Gelet op het vorenstaande zullen de benadeelde partij en de verdachte ieder de eigen kosten dragen, tot op heden begroot op nihil.
Schadevergoedingsmaatregel
Het hof zal voormeld bedrag van € 500,- tevens toewijzen in de vorm van een schadevergoedingsmaatregel.
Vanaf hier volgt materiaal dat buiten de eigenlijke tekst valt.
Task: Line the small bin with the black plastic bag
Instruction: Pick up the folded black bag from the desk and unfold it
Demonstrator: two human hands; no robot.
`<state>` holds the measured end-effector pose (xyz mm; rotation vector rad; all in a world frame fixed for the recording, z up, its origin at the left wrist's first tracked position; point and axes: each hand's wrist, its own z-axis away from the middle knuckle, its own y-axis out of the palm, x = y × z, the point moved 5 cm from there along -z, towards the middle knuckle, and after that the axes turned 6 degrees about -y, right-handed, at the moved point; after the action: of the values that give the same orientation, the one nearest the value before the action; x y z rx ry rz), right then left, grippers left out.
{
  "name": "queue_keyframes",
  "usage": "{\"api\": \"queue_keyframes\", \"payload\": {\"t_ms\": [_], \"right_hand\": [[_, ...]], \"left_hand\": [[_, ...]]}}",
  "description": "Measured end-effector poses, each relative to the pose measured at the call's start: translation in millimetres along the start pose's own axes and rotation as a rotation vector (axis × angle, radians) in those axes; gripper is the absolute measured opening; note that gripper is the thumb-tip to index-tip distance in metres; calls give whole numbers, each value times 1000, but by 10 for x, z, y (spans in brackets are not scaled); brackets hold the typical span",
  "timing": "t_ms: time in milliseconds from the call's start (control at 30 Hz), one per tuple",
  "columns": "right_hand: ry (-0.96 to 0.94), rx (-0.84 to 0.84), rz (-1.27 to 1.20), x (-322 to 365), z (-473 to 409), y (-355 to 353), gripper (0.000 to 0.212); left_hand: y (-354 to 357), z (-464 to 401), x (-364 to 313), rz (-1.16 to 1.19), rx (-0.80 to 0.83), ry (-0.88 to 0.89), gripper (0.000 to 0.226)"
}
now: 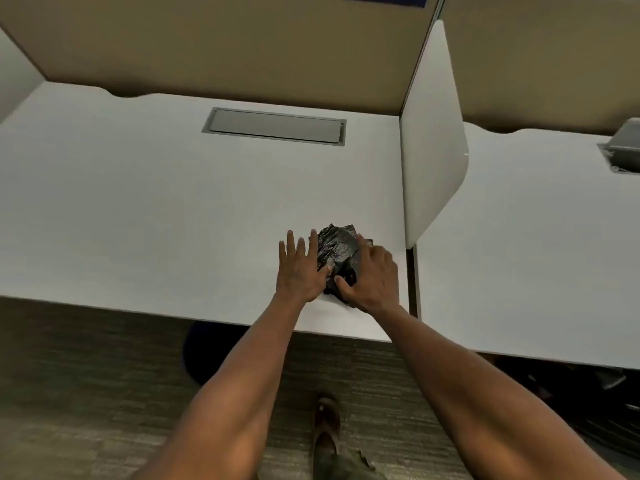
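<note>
A crumpled black plastic bag (337, 252) lies bunched on the white desk (156, 209), near its front right corner. My right hand (372, 278) curls over the bag's right side, thumb and fingers closed on the plastic. My left hand (299, 268) lies flat on the desk against the bag's left edge, fingers spread, its thumb touching the plastic. A dark round shape (202, 351), possibly the small bin, sits on the floor under the desk's front edge, mostly hidden.
A grey cable hatch (273, 125) is set into the desk's far side. A white divider panel (433, 140) separates this desk from the neighbouring desk (526, 244) on the right. Tan partition walls stand behind. My shoe (327, 431) rests on the carpet below.
</note>
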<state>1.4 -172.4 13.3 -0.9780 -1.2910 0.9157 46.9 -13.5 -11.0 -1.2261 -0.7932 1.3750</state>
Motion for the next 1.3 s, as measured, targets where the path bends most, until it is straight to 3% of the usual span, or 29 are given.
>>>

Toepassing van wetsartikelen
Het hof heeft gelet op de artikelen 14a, 14b, 14c, 22c, 22d, 36f en 285b van het Wetboek van Strafrecht, zoals deze artikelen golden ten tijde van het bewezen verklaarde.
De uitspraak
HET HOF,
RECHT DOENDE OP HET HOGER BEROEP:
vernietigt het vonnis, waarvan beroep, en opnieuw recht doende:
verklaart het verdachte ten laste gelegde bewezen en kwalificeert dit als hiervoor vermeld en verklaart dit feit en verdachte strafbaar;
verklaart niet bewezen hetgeen aan verdachte als voormeld meer of anders is ten laste gelegd dan hierboven als bewezen is aangenomen en spreekt verdachte daarvan vrij;
veroordeelt verdachte [verdachte] tot taakstraf, bestaande uit een werkstraf, voor de duur van zestig uren, met bevel voor het geval dat de veroordeelde de werkstraf niet naar behoren verricht, dat vervangende hechtenis voor de duur van dertig dagen zal worden toegepast;
beveelt dat een gedeelte van de werkstraf groot dertig uren, subsidiair vijftien dagen vervangende hechtenis, niet zal worden ten uitvoer gelegd, tenzij de rechter later anders mocht gelasten op grond, dat de veroordeelde zich voor het einde van een proeftijd van één jaar aan een strafbaar feit heeft schuldig gemaakt;
wijst toe de vordering van de benadeelde partij, [benadeelde], wonende te [woonplaats], tot een bedrag van vijfhonderd euro;
verklaart de benadeelde partij voor het overige niet-ontvankelijk in de vordering;
bepaalt dat de benadeelde partij de vordering in zoverre slechts bij de burgerlijke rechter kan aanbrengen;
bepaalt dat de benadeelde partij en verdachte ieder de eigen kosten dragen van het geding;
legt aan verdachte tevens de verplichting op tot betaling aan de Staat van vijfhonderd euro ten behoeve van het slachtoffer [benadeelde], wonende te [woonplaats];
beveelt dat vervangende hechtenis voor de duur van tien dagen zal worden toegepast, indien noch volledige betaling noch volledig verhaal van het verschuldigde bedrag volgt;
bepaalt dat indien veroordeelde heeft voldaan aan de verplichting tot betaling aan de Staat van bovenvermeld bedrag, de verplichting om te voldoen aan de vordering van de benadeelde partij komt te vervallen, alsmede dat, indien veroordeelde aan de vordering van de benadeelde partij heeft voldaan, de verplichting tot betaling aan de Staat komt te vervallen.
Dit arrest is aldus gewezen door mr. P. Greve, voorzitter, mr. S.H. Wachter en mr. A.J. Rietveld, in tegenwoordigheid van J.B. Schwerzel als griffier, zijnde mr. S.H. Wachter buiten staat dit arrest mede te ondertekenen.